Nicaragua Balloting Said to Go Smoothly

By N.C. Aizenman
Washington Post Foreign Service
Monday, November 6, 2006

MANAGUA, Nicaragua, Nov. 5 -- Daniel Ortega, the former Marxist revolutionary who last came to power at the head of a guerrilla force in 1979, remained locked in a close race to regain the presidency tonight as election officials predicted it would take them until early Monday to finish tallying the results.

Amid fears of ballot-rigging and allegations of meddling by U.S. officials, more than 17,000 Nicaraguan and foreign observers -- including a team of monitors led by former U.S. president Jimmy Carter -- fanned out across the lush countryside to ensure the fairness of the vote.

Apart from concerns about delayed openings and interminable waits under a scorching sun at many precincts, the consensus among observers was that turnout among Nicaragua's more than 3 million registered voters was high and that balloting proceeded smoothly.

"The climate has been calm, and there is no reason to think this will change," Gustavo Fernández, chief of the 200-member Organization of American States observer mission, announced at a news conference in Managua.

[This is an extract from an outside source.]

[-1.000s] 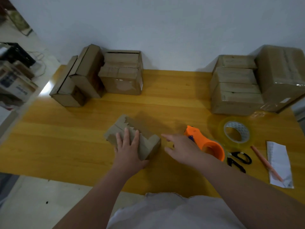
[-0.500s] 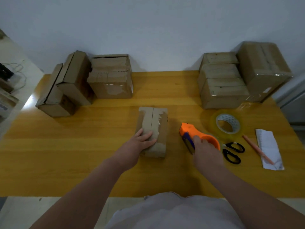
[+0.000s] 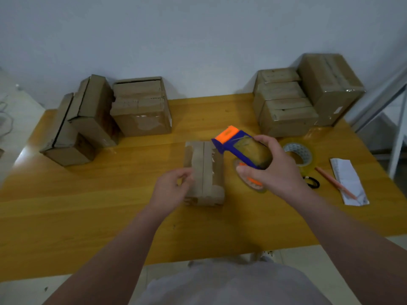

At a polling center in a shantytown by the city's vast trash dump, many voters said they had cast their ballots for Ortega in hopes that he would lift Nicaragua out of its persistent poverty.

"I work from dawn to dusk, but most days all I can feed my children is coffee and bread," said José Guido, 36, who makes his living picking through the mountains of putrid refuse at the dump in search of recyclables.

Guido then ticked off a list of social programs that Ortega had introduced as head of the Soviet-backed government of the Sandinista National Liberation Front from 1979 to 1990, and concluded: "Daniel is the only one who cares about us. I'm so hopeful that he will win and take us out of this misery."

But many Nicaraguans long ago lost their taste for Ortega, disillusioned by his government's human rights abuses, confiscation of property and bloody war against insurgents known as the contras, who were trained and funded by the United States in a failed effort to topple him.

Although Ortega subsequently moderated his image by embracing Catholicism and pronouncing himself a supporter of a market economy, the mustachioed leader has twice failed to win back the presidency since voters swept him from office in 1990.

This time, however, Ortega's chances are considered high because of a splintered opposition and new rules his Sandinista party helped engineer that permit a candidate to win a first-round vote with as little as 35 percent of the ballots and a five-point lead.

Ortega has consistently led opinion polls with as much as 33 percent, well ahead of his strongest competitor, Eduardo Montealegre of the Nicaraguan Liberal Alliance.

Montealegre, 51, a former banker and minister in recent governments of the Constitutionalist Liberal Party (PLC), broke with his old party after its boss, former president Arnoldo Alemán, was sentenced to 20 years in prison on corruption charges.

Also running are José Rizo, 62, of the PLC; Edmundo Jarquín, 60, of the dissident Sandinista Renovation Movement; and, in last place, Eden Pastora, a former Sandinista commander.

If Ortega fails to win the first round, few analysts believe that he could win the runoff, which would be held in mid-December.

U.S. officials, alarmed by the prospect that Ortega could achieve a first-round victory, issued a stream of warnings about possible economic consequences for Nicaragua.

Ascención Velasquez, 42, a bricklayer who cast his vote for Rizo in a working-class neighborhood of Managua, said he had taken those statements to heart.

"If Ortega wins, it's going to be back to the disaster of the 1980s, embargo by the United States, shortages of everything, no jobs," he said.